Hengstenberg kritisiert „weiter so“ der Koalition

 Am Rande der gemeinsamen
 Pressekonferenz von SPD und Grünen
 am Dienstag kam es raus: SPD und
 Grüne erklärten gegenüber den
 Medien, dass sie ihre Zusammenarbeit
 auch in der Ratsperiode von 2009-2014
 fortsetzen wollen.



CDU-Fraktionsvorsitzender Frank Hengstenberg kritisiert das rot-grüne „weiter so“ als besorgniserregende Nachricht für die Zukunft der Stadt. Die vergangenen fünf Jahre hätten gezeigt, dass man lediglich den Stillstand verwalte, statt den Fortschritt zu gestalten.

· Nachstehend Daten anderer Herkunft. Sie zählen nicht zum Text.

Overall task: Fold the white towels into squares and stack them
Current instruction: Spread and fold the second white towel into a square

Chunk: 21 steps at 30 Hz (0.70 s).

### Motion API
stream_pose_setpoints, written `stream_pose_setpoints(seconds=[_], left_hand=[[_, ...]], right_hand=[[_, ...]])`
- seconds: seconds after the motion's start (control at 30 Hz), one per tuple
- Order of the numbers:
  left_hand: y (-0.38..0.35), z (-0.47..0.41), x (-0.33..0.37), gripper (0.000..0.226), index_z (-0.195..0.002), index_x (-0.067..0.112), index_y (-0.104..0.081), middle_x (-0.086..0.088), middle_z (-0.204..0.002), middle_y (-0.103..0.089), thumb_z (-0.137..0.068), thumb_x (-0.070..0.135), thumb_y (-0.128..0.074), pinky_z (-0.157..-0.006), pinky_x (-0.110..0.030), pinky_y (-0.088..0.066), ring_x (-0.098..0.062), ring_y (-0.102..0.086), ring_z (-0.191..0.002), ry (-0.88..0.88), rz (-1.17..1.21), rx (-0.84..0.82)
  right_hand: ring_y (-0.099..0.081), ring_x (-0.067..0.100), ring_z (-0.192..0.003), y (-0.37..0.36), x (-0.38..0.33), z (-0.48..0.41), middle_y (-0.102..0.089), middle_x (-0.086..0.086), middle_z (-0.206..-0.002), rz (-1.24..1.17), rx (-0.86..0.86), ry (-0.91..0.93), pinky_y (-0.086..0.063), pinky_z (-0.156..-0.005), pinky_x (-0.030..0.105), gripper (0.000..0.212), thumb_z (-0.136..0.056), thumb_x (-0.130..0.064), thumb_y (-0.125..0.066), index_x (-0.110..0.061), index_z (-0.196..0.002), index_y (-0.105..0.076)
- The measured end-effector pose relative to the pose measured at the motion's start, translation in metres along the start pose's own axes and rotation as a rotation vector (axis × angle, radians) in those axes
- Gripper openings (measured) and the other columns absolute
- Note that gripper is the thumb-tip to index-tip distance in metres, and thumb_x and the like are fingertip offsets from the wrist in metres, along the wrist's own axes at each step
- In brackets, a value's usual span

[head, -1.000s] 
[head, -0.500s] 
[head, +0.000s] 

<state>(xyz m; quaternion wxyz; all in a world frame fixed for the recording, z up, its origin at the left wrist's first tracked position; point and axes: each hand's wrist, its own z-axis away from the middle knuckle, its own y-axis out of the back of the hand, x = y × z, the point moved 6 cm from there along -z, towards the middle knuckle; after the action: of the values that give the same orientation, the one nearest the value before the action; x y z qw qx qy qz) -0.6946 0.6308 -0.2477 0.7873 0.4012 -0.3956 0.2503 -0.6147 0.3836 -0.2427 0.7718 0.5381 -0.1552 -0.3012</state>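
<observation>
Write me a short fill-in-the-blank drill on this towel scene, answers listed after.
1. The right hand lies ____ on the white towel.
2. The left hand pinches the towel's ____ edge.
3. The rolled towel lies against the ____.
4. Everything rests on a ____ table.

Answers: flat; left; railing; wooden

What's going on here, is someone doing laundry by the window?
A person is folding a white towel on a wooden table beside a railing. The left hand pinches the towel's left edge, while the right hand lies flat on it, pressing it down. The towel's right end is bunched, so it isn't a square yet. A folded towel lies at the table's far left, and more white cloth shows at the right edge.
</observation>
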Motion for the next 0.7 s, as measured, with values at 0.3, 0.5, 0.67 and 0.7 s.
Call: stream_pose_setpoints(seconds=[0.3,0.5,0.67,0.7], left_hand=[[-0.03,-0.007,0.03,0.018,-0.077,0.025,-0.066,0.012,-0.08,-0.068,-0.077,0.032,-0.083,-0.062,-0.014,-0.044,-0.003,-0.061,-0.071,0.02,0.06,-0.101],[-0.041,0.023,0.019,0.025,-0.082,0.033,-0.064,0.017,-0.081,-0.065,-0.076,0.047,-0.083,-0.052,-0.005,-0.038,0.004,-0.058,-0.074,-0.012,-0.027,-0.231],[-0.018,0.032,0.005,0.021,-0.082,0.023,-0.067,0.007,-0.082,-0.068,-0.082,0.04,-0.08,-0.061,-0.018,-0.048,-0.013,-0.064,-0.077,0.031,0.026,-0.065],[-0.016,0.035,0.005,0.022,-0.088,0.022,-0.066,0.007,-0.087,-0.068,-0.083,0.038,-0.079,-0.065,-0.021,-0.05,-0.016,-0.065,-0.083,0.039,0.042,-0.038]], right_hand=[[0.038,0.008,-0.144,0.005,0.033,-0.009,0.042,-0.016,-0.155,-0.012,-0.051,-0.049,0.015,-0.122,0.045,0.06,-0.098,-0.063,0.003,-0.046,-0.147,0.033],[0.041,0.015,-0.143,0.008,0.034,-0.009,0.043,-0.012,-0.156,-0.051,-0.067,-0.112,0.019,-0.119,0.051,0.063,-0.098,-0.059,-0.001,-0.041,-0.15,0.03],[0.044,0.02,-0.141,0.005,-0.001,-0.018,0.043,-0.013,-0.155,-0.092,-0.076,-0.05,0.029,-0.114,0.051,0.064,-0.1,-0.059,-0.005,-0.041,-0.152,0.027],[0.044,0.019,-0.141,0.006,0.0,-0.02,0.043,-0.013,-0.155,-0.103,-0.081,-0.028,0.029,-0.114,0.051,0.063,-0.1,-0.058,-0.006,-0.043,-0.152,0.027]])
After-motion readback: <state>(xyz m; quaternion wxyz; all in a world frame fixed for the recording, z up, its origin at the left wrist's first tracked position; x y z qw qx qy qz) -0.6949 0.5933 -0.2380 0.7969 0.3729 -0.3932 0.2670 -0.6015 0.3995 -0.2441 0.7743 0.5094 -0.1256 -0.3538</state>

Jüngste Hiobsbotschaft: Unter SPD und Grünen hat sich Dortmund zum Armenhaus an Rhein und Ruhr entwickelt. Nachzulesen im Armutsatlas des Paritätischen Wohlfahrtsverbandes Deutschland.

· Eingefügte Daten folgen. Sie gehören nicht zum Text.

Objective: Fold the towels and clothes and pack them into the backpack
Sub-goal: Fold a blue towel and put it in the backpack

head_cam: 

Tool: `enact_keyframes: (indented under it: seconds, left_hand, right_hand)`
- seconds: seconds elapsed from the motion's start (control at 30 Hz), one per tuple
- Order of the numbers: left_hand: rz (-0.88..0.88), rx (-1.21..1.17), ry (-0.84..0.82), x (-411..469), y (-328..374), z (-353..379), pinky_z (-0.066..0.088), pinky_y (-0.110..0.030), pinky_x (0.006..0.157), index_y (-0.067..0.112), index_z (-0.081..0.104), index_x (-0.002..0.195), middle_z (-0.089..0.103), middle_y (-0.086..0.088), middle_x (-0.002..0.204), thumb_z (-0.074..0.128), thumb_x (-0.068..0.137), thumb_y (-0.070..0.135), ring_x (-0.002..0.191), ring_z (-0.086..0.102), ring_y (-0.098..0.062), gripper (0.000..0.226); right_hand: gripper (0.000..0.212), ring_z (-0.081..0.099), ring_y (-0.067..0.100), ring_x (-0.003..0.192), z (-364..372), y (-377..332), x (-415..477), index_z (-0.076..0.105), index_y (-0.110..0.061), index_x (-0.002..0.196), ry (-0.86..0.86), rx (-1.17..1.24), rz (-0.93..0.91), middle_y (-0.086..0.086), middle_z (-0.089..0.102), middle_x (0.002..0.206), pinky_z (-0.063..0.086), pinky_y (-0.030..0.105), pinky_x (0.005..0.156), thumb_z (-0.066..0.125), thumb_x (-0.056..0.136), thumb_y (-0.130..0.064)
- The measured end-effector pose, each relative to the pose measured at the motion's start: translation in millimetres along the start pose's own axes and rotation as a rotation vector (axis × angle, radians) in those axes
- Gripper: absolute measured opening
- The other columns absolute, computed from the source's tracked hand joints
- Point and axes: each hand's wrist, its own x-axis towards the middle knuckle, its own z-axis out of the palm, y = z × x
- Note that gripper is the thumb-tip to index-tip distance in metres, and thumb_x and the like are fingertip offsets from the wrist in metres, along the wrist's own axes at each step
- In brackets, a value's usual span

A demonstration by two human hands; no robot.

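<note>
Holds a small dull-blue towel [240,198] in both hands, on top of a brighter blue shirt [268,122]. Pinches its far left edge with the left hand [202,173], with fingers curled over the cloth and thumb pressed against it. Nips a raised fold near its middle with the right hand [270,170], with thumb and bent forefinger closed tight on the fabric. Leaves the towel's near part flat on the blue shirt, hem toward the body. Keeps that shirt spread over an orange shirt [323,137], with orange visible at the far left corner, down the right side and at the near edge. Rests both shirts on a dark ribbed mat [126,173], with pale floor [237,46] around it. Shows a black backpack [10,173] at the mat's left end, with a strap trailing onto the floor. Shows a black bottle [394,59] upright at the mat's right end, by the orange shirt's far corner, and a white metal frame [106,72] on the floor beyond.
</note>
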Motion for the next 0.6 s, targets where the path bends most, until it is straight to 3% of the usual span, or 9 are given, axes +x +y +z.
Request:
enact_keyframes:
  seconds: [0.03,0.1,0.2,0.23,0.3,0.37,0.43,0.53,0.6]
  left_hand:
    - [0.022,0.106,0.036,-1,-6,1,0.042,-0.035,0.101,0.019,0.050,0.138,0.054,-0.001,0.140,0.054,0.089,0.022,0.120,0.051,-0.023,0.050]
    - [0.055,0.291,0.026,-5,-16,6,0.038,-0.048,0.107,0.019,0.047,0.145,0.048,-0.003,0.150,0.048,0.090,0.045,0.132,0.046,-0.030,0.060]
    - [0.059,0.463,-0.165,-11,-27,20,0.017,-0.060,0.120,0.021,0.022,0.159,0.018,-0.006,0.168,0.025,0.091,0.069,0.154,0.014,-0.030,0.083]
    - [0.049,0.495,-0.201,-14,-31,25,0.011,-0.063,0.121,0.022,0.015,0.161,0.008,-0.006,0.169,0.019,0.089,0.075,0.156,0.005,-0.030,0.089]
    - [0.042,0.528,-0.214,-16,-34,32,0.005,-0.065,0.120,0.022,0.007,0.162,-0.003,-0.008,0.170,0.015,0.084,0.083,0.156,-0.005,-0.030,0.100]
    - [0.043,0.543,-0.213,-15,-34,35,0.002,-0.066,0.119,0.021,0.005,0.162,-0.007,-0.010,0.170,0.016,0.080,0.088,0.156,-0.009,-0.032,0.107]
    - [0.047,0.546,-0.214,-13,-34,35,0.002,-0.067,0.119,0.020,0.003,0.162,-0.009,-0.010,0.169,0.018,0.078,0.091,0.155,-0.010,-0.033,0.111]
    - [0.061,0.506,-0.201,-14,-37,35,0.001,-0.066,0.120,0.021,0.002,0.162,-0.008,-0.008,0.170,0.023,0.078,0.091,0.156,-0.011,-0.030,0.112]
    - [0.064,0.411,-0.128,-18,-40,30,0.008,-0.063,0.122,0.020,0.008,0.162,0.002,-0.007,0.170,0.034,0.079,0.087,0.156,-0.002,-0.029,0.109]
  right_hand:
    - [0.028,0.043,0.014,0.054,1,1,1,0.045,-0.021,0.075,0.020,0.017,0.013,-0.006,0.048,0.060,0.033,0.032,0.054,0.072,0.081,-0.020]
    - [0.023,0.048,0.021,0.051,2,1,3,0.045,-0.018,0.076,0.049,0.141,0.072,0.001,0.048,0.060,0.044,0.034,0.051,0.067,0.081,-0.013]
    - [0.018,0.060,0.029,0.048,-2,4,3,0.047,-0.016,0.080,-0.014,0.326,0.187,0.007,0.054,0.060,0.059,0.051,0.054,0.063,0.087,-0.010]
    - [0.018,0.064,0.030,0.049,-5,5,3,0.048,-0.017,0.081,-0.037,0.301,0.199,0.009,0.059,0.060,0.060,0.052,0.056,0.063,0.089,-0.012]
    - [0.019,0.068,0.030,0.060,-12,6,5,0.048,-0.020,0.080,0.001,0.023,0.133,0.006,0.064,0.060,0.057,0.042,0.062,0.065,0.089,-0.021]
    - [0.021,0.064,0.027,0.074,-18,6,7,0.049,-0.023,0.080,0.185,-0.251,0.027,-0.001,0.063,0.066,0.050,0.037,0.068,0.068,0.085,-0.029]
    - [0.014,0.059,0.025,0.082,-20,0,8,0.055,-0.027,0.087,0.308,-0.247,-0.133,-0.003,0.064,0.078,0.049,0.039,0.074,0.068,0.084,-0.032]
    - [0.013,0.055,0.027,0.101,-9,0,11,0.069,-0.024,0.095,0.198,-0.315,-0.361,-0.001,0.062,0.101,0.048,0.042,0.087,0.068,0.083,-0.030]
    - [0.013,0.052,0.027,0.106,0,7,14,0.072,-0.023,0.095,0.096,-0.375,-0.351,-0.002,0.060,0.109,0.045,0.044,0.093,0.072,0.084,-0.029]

Insgesamt müssten die Bürgerinnen und Bürger bei der Kommunalwahl am 30.08.2009 das Ergebnis von fünf Jahren rot-grün bewerten. „Zu oft hat der grüne Schwanz mit dem roten Hund gewackelt“, sagt Hengstenberg. Die Genossen werden dafür ihre Quittung erhalten, ist er sich sicher.


Als Beispiele der verfehlten Politik der rot-grünen Rathauskoalition nennt die CDU-Fraktion die Fehlbesetzung mit zwei grünen Dezernenten, die sich gerade erst in jüngster Vergangenheit mit wenig Ruhm bekleckert hätten. Hengstenberg erinnert in diesem Zusammenhang an die fehlende Stellenbesetzung bei den Ordnungspartnerschaften im Ressort des grünen Stadtrats Steitz und an die Turbulenzen beim Eigenbetrieb FABIDO in der Zuständigkeit der grünen Dezernentin Bohnekamp.

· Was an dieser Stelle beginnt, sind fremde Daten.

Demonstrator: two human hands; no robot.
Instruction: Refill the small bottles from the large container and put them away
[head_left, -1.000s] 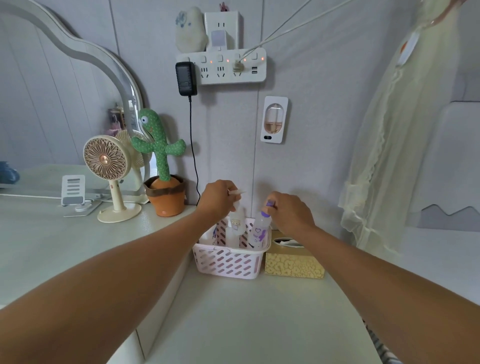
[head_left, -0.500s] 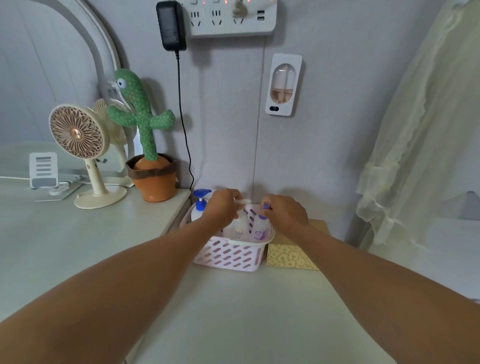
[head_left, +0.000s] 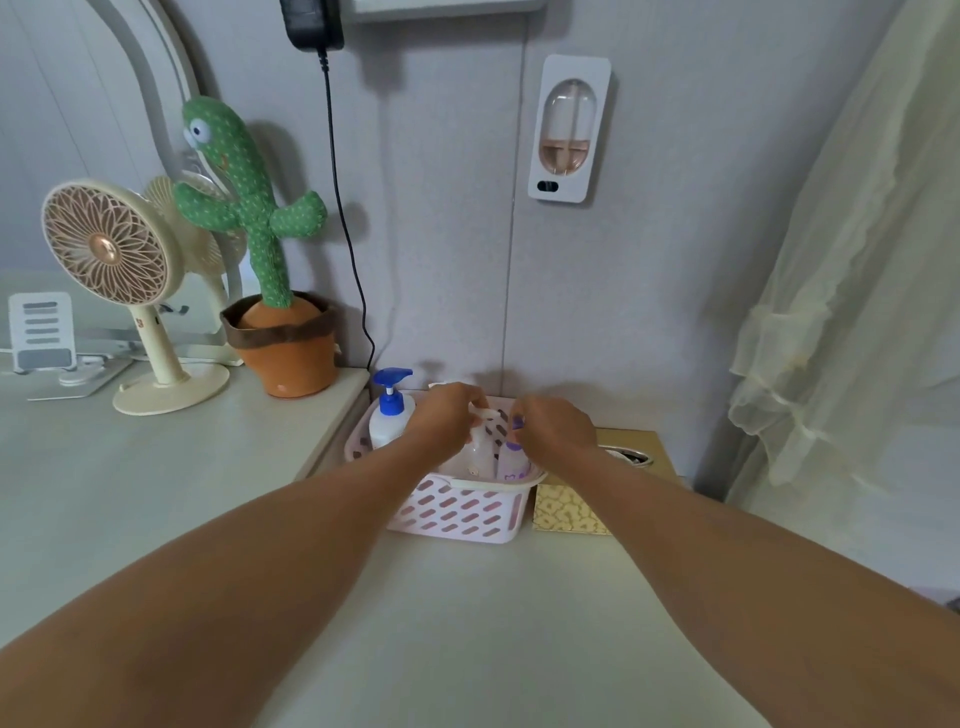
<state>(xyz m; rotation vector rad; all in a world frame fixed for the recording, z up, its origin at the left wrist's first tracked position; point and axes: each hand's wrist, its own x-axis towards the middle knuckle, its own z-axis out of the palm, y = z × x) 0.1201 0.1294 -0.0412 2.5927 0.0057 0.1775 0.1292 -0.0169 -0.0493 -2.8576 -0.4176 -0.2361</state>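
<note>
Both hands meet at the middle of the frame. The left hand (head_left: 441, 422) curls its fingers round the neck of a small clear bottle (head_left: 477, 454) topped by a white pump nozzle. The right hand (head_left: 560, 431) pinches the purple cap of a small white bottle (head_left: 511, 466). The two bottles are upright, side by side, inside a pale pink plastic basket (head_left: 457, 512) with slotted walls. A large pump bottle (head_left: 389, 418), white with a glossy blue head, stands in the basket's left corner. The basket sits on a smooth cream worktop (head_left: 467, 623), just beside a gold-patterned tissue box (head_left: 571, 512). At the left are a knitted green cactus toy (head_left: 249, 208) and a round, petal-grilled fan (head_left: 106, 249).
</note>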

Hengstenberg warnt SPD und Grüne eindringlich davor, dass die gestrige Koalitionsaussage lediglich die Vorbereitung einer rot-rot-grünen Regierung im Dortmunder Rathaus unter Beteiligung der SED-Nachfolgepartei „Die Linke“ sei. „Das kann auch der überzeugteste Sozialdemokrat nicht wollen“, so der CDU-Fraktionsvorsitzende abschließend.